Circuito cerrado

Texto: Lola Ancira Intervención: Enrique Urbina

Always eyes watching you and the voice enveloping you.
Nothing was your own except the few cubic centimeters in your skull.
George Orwell, 1984

Los jueves eran de robo, pero de un momento a otro, el de esta semana se convirtió en jueves de muerte. Lucía vio todo en cuanto se registró en una de sus cámaras, y pasó los últimos diez minutos repitiendo la escena en cuadro por cuadro o cámara lenta, encontrando diferentes detalles. En la última reproducción, por ejemplo, notó que la intención del conductor fue, desde un principio, aplastar el cráneo, realizar un trabajo impecable.

Ésa era la tercera muerte desde que empezó a dedicarse a observar a los demás, pero las anteriores ocurrieron siempre en domingo. Miró el incidente de nuevo para tratar de convencerse de que el animal no había muerto, pero vio el cráneo estallar una y otra vez, y le resultó imposible modificar el pasado por más que insistiera en pausar el tiempo en el segundo anterior a ese mínimo desastre.

Aquel canal de compras 24 horas parecía una total pero obligatoria pérdida de tiempo hasta que anunciaron el circuito cerrado de televisión que terminó por adquirir. Pagó la oferta que incluía la instalación y un curso básico. Se convirtió en un testigo mudo e invisible. A los pocos días, recibió una invitación para vender su material a la Sociedad de Voyeristas Anónimos (cuya relación con Vecinos Vigilantes ha sido clandestina desde sus inicios), y decidió aceptarla por la comodidad de permanecer en casa.

Notó pronto que la SVA aumentaba su retribución si en los videos se registraban actos sexuales, violentos o sanguinarios, de ahí que las noches de jueves a domingo se convirtieran en las mejores, pues en éstas, con seguridad, ocurría al menos uno de esos bien remunerados eventos.

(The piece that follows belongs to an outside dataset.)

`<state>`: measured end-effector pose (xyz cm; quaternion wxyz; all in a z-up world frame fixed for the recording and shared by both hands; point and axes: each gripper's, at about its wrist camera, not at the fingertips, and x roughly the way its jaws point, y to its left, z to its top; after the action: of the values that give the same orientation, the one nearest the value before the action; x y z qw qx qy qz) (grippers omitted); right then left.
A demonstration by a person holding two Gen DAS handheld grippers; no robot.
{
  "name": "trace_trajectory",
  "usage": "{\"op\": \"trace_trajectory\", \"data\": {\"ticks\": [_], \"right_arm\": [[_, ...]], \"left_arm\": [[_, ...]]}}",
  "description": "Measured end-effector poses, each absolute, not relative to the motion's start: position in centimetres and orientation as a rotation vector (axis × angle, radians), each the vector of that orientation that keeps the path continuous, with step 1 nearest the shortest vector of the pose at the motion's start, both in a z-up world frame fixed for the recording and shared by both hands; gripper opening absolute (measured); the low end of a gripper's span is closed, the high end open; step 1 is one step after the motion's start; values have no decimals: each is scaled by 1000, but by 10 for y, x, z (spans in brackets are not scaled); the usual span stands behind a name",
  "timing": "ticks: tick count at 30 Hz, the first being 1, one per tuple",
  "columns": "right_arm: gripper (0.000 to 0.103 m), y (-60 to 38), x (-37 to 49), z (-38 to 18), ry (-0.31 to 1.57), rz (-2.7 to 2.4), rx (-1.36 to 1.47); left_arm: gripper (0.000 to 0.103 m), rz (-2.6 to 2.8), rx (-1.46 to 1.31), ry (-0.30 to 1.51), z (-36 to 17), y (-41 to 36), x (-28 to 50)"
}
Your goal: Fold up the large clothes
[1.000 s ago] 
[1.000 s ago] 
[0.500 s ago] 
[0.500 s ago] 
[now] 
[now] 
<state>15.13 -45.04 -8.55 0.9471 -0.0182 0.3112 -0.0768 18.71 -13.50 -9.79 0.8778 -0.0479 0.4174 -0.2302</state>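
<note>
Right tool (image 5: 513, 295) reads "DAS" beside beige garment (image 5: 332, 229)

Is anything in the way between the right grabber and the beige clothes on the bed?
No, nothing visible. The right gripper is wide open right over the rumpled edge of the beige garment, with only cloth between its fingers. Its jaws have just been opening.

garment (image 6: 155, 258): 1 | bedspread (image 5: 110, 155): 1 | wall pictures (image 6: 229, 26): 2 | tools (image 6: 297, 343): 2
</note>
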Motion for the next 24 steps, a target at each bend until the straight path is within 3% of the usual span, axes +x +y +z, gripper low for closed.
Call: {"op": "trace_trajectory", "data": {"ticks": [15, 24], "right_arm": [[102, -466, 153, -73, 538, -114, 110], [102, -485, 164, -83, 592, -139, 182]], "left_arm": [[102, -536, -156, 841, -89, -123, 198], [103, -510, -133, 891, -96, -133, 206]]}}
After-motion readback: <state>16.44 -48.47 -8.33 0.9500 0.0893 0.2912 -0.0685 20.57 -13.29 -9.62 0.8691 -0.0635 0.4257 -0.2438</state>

Desde entonces, cada mes verificaba que todo el sistema estuviera en orden para archivar con precisión taxidermista, en distintas carpetas digitales y según los días de la semana y acontecimientos, sus grabaciones.

El aislamiento de Lucía dependía por completo de la vida de los otros. Para ella, espiar representó lo que mejor sabía hacer: imaginar, sospechar, conjeturar. Esperar. Crear y ser fiel a una ficción propia.

Su mirada indiscreta se aferró durante años a contemplar existencias ajenas, a vigilar con especial cuidado, a través de varias lentes que le otorgaron el anonimato, todo aquello con lo que logró encubrir su vacío.

Se enteró de distintas rutinas y horarios, de secretos y acciones peculiares. Sabía quién, a la vuelta de la esquina, maldecía al mismo que saludó segundos atrás, soltaba un escupitajo consistente o devoraba, con mirada cínica, a los peatones. Contempló pleitos, infidelidades y abusos; todo lo que reflejaba la verdadera naturaleza humana. Era una sombra que se adaptó a diversos cuerpos, una delatora, la extensión de una memoria infinita con múltiples ojos y oídos.

El domingo, Lucía observó temprano, gracias a la cámara del pasillo interior, a un niño tocar de puerta en puerta. Al llegar a la suya, ella notó cómo, al igual que cualquier otra persona que se sabe observada, él titubeó. Aquella mirada cíclope de pupila roja y aguda solía ahuyentarlos tras el primer intento, pero éste insistió. Cuando abrió, el niño le preguntó si había visto a su perro. Lucía respondió que, hacía unos días, una de sus cámaras registró un accidente que involucró a uno. Ella le preguntó si quería ver el video, pero al niño se le inundaron los ojos y se echó a correr.

Más tarde, Lucía reconoció en la primera cámara al auto que modificó los jueves de robo. El vehículo se detuvo al tiempo que bajó la ventanilla del conductor. Un hombre sonriente miró la cámara que lo enfocaba, guiñó un ojo y señaló hacia delante mientras el auto ganaba velocidad con rapidez.

Lucía dejó de respirar por un instante, retrocedió con angustia hasta tocar el respaldo de su silla y sintió cómo una diminuta ráfaga helada avanzó por su espina dorsal después de mirar, en la pantalla contigua, al niño con el que habló a punto de ser embestido.